▸ **RECORDS TO USE**:
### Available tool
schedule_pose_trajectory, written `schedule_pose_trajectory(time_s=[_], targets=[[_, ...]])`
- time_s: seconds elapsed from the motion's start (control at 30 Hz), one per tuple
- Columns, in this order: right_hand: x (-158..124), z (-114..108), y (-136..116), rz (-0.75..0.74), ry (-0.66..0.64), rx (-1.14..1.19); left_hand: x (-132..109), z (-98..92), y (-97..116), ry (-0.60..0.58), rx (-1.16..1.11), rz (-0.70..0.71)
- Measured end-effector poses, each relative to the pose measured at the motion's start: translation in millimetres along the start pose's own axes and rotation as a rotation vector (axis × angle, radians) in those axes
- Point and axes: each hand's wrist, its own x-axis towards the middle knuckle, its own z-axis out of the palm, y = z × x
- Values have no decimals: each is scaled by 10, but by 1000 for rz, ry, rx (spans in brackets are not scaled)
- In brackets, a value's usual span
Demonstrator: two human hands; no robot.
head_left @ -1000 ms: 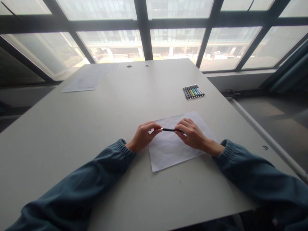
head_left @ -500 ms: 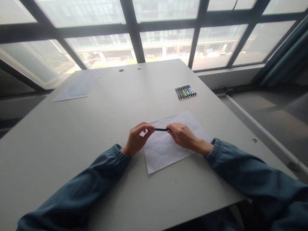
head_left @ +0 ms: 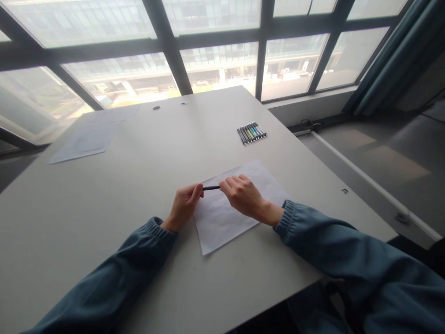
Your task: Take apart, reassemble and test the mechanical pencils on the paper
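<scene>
A dark, slim pen [head_left: 211, 188] is held level between my two hands, above a white sheet of paper [head_left: 222, 227]. My left hand [head_left: 185, 202] is closed round its left end, thumb on top. Fingers of my right hand [head_left: 242, 195] are curled over the right end, hiding it. Only the pen's middle shows between them. Faint marks can be made out on the paper, too small to read.
Several pens [head_left: 252, 133] with dark and coloured barrels lie in a neat row further back on the white table [head_left: 149, 157]. More paper sheets [head_left: 86, 137] lie at the far left. Large windows [head_left: 219, 69] stand behind the table. A small dark object [head_left: 344, 191] lies near the right edge.
My left fingers have gone from a fingertip pinch to a fuller grip round the pen's end. The right hand has curled more. The whole view has shifted, so things appear further left.
</scene>
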Motion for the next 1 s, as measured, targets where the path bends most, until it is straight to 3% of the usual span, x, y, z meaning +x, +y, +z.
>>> schedule_pose_trajectory(time_s=[0.27, 0.37, 0.57, 0.67, 0.73, 0.83, 0.93, 1.0], targets=[[23, -34, -113, 54, -98, 66, -14, -33, 4, 61, -58, 137], [40, -48, -220, 96, -122, 112, -18, -25, -15, 101, -120, 88], [146, -118, -524, 178, -90, 201, 47, 4, -142, 296, -338, -59], [204, -201, -587, 192, -44, 407, 95, 12, -185, 367, -504, -94], [242, -244, -567, 219, 36, 698, 104, 9, -182, 381, -562, -121], [303, -244, -463, 361, 247, 1180, 65, -4, -136, 320, -552, -58], [349, -187, -303, 570, 494, 1411, -4, -17, -61, 90, -397, 121], [352, -165, -179, 657, 589, 1603, -43, -15, -6, -64, -211, 215]])
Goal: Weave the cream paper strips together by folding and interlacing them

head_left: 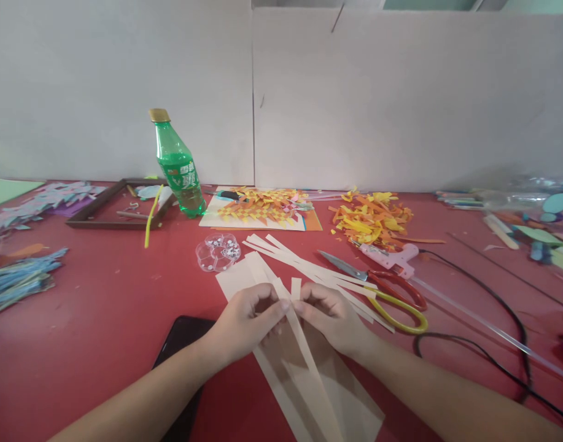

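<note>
Both hands meet over a cream paper sheet (pixel 281 383) on the red table. My left hand (pixel 244 322) pinches a long cream paper strip (pixel 311 359) between thumb and fingers. Close beside it, my right hand (pixel 334 313) is closed on a short upright end of cream paper strip (pixel 296 287). Whether the two pieces are one folded strip, I cannot tell. Several loose cream strips (pixel 304 264) lie just beyond the hands. To the right are scissors (pixel 392 294) with red and yellow handles, partly under the strips.
A pink glue gun (pixel 392 258) with a black cord (pixel 497 294) lies at right. Behind are orange and yellow paper pieces (pixel 371 218), a green bottle (pixel 180 166) and a brown frame (pixel 97 209). A clear bead case (pixel 218 252) and a dark phone (pixel 182 337) sit left of the sheet.
</note>
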Motion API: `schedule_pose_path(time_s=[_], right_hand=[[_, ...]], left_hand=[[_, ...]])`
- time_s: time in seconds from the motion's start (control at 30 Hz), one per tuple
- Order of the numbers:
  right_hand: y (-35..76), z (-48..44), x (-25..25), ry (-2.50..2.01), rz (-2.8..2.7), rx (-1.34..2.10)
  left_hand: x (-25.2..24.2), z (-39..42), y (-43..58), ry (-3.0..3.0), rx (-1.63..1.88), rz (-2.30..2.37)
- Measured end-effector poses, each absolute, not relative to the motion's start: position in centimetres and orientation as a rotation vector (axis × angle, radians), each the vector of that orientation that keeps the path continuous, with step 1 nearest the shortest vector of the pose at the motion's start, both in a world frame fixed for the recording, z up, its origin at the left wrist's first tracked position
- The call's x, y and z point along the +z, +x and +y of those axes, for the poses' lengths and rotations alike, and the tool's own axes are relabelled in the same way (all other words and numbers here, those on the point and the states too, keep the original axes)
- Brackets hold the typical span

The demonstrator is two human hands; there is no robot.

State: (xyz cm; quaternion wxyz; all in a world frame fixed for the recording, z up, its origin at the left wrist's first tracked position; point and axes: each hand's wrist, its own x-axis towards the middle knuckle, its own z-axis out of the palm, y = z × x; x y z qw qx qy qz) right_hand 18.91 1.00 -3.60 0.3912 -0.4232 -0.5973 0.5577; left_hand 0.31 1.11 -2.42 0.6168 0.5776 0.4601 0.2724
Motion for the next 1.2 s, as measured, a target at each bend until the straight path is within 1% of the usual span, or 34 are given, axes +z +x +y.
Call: schedule_pose_path(time_s=[0.23,0.53,0.97,1.2], right_hand=[[19.01,0.97,-3.67,-1.057,-1.492,1.463],[19.08,1.04,-3.71,-1.082,-1.524,1.414],[19.11,1.13,-3.82,-1.071,-1.557,1.363],[19.09,1.04,-3.61,-1.052,-1.505,1.474]], left_hand=[[-2.53,1.21,0.44,1.351,0.619,1.079],[-1.92,1.05,0.50,1.365,0.561,1.063],[-1.98,0.99,0.45,1.391,0.569,1.043],[-1.99,1.06,0.60,1.376,0.559,1.062]])
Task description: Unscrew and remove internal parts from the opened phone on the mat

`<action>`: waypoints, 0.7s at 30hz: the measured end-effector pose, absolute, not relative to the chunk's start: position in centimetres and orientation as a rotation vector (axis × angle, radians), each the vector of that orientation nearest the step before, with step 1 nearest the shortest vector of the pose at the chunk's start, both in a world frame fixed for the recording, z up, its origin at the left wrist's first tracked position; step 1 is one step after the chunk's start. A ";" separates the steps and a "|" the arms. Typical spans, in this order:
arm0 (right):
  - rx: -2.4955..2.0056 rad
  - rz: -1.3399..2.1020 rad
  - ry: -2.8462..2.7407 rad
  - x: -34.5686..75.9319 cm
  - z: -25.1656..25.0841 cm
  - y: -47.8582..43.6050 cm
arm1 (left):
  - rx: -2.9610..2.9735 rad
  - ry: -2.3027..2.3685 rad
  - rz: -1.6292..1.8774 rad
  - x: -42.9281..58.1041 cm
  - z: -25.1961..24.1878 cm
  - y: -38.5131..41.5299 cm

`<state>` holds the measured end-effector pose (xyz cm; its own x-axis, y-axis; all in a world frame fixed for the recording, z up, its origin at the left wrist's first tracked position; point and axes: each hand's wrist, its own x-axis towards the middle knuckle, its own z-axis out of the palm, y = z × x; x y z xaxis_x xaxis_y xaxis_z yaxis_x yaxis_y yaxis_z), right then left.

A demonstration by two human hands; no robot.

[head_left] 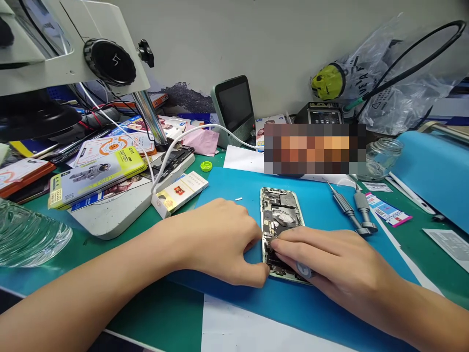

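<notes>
Blue mat [293, 313] | left hand [227, 242] curled, grip apart beside opened phone [284, 215] | right hand [340, 259] angled over it, grip together

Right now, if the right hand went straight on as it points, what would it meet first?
Likely the left hand, at the left edge of the opened smartphone; relative height is unclear.

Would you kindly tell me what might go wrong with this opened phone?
The right hand's fingers are at the phone's exposed innards, so a slip might damage them. The tiny white piece lying loose on the blue mat, near the left hand, could get brushed away.
</notes>
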<state>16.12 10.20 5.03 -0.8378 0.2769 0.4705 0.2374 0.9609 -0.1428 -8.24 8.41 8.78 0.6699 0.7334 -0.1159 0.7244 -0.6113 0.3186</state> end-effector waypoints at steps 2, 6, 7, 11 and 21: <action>-0.368 0.112 -2.622 16.0 5.2 10.2 | 2.570 1.136 0.051 -8.3 8.8 8.5; -0.381 0.116 -2.619 16.1 5.0 10.3 | 2.569 1.121 0.052 -8.3 8.8 8.6; -0.383 0.117 -2.613 16.2 4.8 10.4 | 2.567 1.120 0.046 -8.3 8.8 8.6; -0.369 0.123 -2.620 16.3 4.1 10.7 | 2.571 1.106 0.054 -8.5 8.8 8.7; -0.368 0.142 -2.636 16.4 3.9 10.7 | 2.584 1.085 0.119 -8.6 8.5 8.7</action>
<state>16.44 10.70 3.91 -0.8527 0.2826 0.4393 0.2336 0.9586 -0.1631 -8.56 8.71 8.52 0.7056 0.7067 -0.0517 0.6788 -0.6531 0.3357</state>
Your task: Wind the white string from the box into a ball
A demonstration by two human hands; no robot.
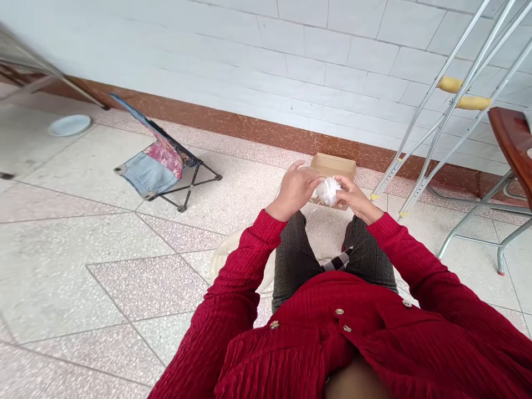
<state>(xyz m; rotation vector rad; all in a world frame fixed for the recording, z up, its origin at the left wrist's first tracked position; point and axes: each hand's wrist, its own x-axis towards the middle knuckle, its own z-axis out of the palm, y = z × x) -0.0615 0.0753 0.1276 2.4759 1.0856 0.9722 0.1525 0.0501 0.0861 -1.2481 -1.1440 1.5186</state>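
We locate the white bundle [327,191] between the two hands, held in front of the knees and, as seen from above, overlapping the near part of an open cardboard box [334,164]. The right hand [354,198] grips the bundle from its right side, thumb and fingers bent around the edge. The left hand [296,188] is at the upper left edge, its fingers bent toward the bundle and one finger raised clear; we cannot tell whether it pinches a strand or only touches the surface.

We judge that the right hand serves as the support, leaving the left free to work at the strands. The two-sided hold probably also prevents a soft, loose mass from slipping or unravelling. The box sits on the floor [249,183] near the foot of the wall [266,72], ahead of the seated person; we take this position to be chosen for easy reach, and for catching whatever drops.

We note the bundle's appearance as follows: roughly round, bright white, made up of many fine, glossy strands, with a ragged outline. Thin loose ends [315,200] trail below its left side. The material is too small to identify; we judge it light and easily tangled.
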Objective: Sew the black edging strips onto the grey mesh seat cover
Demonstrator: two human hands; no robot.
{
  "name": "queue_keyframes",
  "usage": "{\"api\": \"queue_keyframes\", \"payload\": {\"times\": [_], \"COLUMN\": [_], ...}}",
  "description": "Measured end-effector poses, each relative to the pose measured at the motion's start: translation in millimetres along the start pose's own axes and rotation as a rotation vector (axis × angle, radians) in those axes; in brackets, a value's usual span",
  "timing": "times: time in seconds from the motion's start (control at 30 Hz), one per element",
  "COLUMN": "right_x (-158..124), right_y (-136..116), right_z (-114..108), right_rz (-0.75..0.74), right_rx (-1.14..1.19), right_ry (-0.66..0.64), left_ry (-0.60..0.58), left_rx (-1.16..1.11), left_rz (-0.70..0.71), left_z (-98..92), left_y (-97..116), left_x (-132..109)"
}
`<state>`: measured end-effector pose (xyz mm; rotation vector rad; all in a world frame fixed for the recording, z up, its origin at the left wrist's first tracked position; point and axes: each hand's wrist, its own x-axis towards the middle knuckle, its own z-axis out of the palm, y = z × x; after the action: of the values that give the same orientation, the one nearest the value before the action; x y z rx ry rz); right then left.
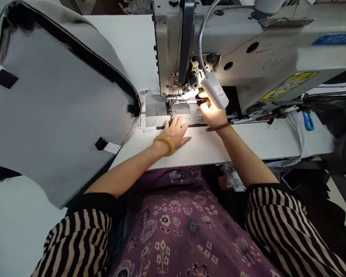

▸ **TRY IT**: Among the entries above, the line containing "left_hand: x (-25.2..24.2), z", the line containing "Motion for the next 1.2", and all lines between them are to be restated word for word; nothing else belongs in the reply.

▸ **TASK RESPONSE**:
  left_hand: x (-25.2..24.2), z (-39..42), y (-43..58), ry (-3.0..3.0), rx (-1.63..1.88), rz (-2.30..2.37)
- Measured end-effector poses, each absolute, not relative to the motion's start: position in centimetres and orientation as a rotation vector (axis × angle, radians), each the vector of that orientation that keeps the path continuous, with step 1 nearest the shortest vector of the pose at the motion's start, both in a world frame fixed for the recording, z up, its origin at the left wrist's first tracked position
- The call's x, y and z point along the +z, +x and +y of those axes, for the poses' lengths and rotations alike, and the tool's own axes are relabelled in the same way (all other words and numbers here, those on the point and the states too, keep the original axes)
- Brackets hold the typical span

The demonstrator is two human hands; there is no robot.

State: (xyz cm; quaternion wxyz; all in a world frame fixed for the recording, z up, its origin at the left wrist's first tracked position; point and axes: each hand's wrist, its own x-axis towards the middle knuckle, its own z-axis out of the palm, y = z × x; x y z qw qx qy qz) right_hand 18.91 1.00 -3.60 0.3912 -0.4232 -0.5973 0.5577; left_hand 0.31 1.11 -2.42 0.6168 0.5776 0.4601 0.2724
Motion for the next 1.2 s, as measured, a target at each bend until the straight path is within 1% of the usual span, or 34 are given, axes +z +x +y.

The answer has been given, and the exercise is done.